Au-delà de la question de l’encépagement du vignoble, on peut imaginer que d’autres modification des cahiers des charges interviendront dans les années à venir 

En effet, il est essentiel que les producteurs d’AOP prennent en compte l’impact du changement climatique sur leurs productions et travaillent à trouver des solutions pour maintenir la qualité de leurs produits tout en s’adaptant aux nouvelles conditions climatiques. Fort heureusement, les leviers d’adaptation en la matière sont nombreux. 

Puisque la perspective d’une modification du méso-climat ébranle toutes nos certitudes et conduit à se questionner sur ce que l’on tient pour acquis, la notion de terroir sur laquelle se fonde l’AOP devra faire l’objet d’ajustements.
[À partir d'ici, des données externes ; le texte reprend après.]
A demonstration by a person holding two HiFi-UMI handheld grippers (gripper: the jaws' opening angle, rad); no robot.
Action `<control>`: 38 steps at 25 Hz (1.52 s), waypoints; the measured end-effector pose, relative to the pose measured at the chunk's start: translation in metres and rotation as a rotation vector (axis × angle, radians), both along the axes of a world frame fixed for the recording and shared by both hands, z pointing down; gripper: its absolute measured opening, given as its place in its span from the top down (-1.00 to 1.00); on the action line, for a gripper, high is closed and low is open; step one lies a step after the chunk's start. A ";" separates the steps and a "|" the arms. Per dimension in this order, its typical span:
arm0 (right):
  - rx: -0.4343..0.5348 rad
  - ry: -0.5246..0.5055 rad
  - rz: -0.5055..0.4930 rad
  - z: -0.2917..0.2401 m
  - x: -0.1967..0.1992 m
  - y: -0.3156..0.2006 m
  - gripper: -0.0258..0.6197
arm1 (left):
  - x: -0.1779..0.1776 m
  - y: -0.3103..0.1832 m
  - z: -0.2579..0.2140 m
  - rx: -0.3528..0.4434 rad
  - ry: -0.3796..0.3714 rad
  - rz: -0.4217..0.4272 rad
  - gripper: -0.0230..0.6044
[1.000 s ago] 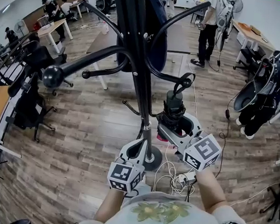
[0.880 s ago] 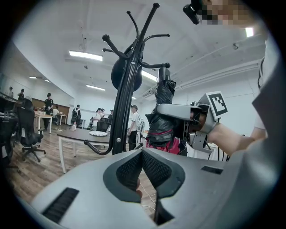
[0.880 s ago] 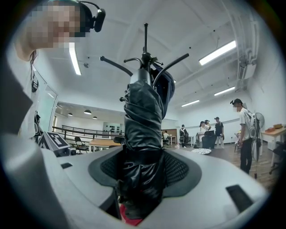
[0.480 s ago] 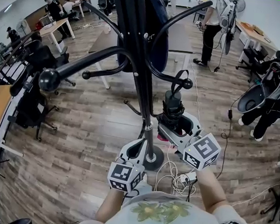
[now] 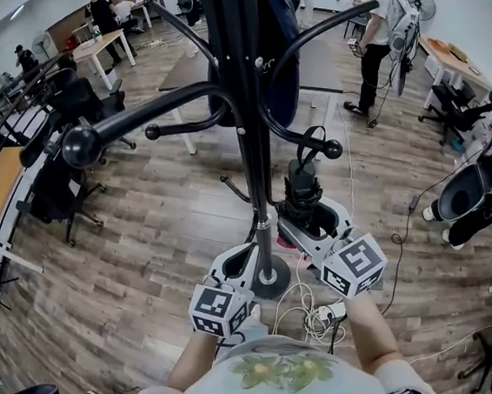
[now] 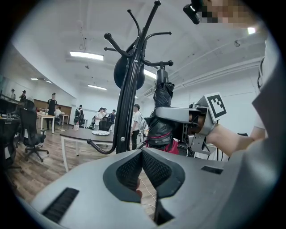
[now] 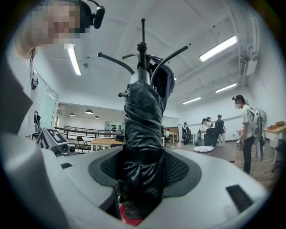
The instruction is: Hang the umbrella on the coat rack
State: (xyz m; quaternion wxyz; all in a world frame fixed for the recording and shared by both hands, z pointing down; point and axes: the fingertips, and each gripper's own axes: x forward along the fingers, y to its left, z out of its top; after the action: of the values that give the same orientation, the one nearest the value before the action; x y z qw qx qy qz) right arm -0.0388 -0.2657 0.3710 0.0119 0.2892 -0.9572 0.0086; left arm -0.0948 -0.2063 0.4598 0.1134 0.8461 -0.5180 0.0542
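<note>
Two handheld grippers are working close in at the coat rack (image 5: pixel 249 148). Both bare forearms are reaching forward from the person's torso. Right gripper (image 5: pixel 301 217) is sitting just right of the rack's pole, pointing about level. Its jaws are standing either side of the one folded black umbrella (image 5: pixel 304 189) and pinching its bundled canopy low down. Red trim is poking out under the jaws. Left gripper (image 5: pixel 241 259) is hanging lower, tipped slightly down, just left of the pole and above the rack's round base (image 5: pixel 269 282). Its pads (image 6: pixel 130 169) are pressing together at the tips with nothing between them. The pole is standing ahead of them, not in the grip.

Umbrella's long axis is running upright, near parallel to the rack's pole, handle end up, red end down. It is sitting beside the pole, on the right. Its strap loop (image 5: pixel 320 140) is reaching up to the ball-tipped end of one lower hook arm (image 5: pixel 289 137). Whether the loop is going over that hook is not clear.

Count: one umbrella, one coat rack, two grippers, one marker cube on each. One dark blue item (image 5: pixel 281 73) is hanging higher on the rack. White cables (image 5: pixel 303 316) are lying on the wood floor by the base.
</note>
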 end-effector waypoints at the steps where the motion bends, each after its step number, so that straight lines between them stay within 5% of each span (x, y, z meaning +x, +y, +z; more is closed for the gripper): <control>1: -0.001 0.001 -0.001 0.001 0.000 -0.001 0.14 | 0.000 0.000 0.001 0.000 0.000 -0.001 0.92; 23: -0.033 0.020 -0.007 0.023 -0.006 -0.006 0.13 | -0.005 -0.007 0.000 0.012 -0.003 -0.023 0.92; 38: 0.023 -0.061 0.039 0.026 -0.009 -0.009 0.07 | -0.005 -0.005 0.003 0.004 0.003 -0.017 0.92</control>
State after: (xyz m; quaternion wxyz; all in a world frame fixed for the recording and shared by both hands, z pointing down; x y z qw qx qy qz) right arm -0.0477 -0.2743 0.3974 -0.0206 0.3076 -0.9513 0.0066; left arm -0.1001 -0.2117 0.4624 0.1130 0.8420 -0.5250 0.0510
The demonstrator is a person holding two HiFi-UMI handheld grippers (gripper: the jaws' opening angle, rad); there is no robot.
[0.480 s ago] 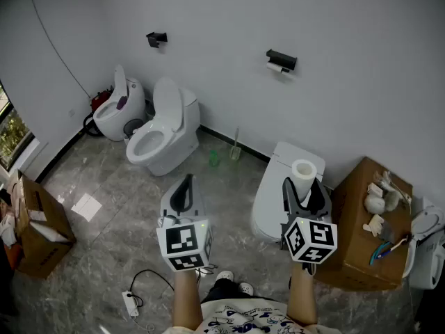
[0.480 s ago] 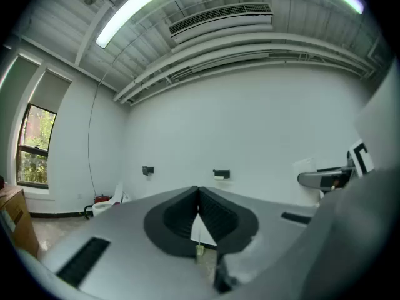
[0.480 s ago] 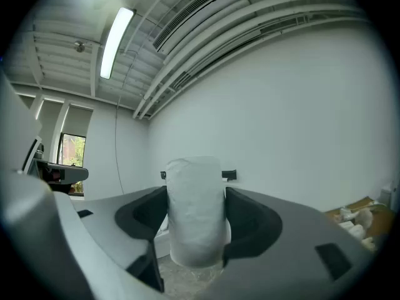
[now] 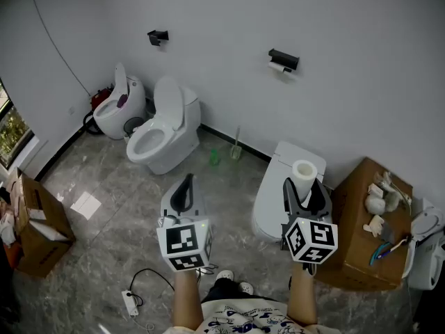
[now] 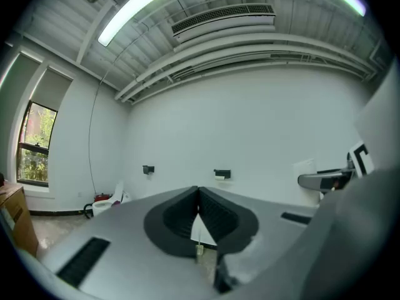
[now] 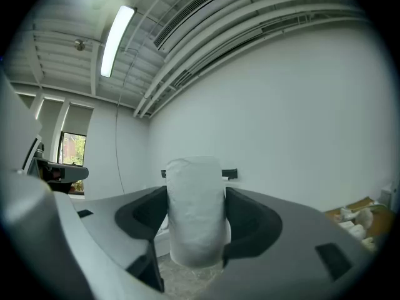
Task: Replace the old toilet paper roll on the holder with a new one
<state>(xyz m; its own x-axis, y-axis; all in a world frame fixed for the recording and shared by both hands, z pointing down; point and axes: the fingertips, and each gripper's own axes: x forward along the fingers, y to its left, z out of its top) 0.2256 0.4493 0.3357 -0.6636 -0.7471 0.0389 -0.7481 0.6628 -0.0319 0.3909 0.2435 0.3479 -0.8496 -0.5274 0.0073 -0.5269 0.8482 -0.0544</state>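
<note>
With my left tool (image 4: 183,184) shut and empty and my right tool (image 4: 304,184) clamped on the new roll (image 4: 304,170), that soft roll could slip free before reaching the holder (image 4: 282,59).

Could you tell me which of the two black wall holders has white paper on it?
The right-hand holder, above the closed toilet; the left holder, above the open toilet, shows only black.

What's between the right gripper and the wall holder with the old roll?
Head view: the roll the right gripper holds, a closed white toilet, then bare wall.
</note>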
Partant, afin de préserver le concept d’appellation tel que nous le connaissons et de permettre son adaptation au changement climatique, plusieurs solutions écartées dans le passé pourraient de nos jours être réenvisagées 

Dans ces conditions, sans doute assisterons-nous un jour à l’autorisation en AOP de solutions jusqu’ici interdites à l’image des bâches antigel ou de l’irrigation.  

Ainsi, force est de constater que les vins d’appellation ont encore de l’avenir.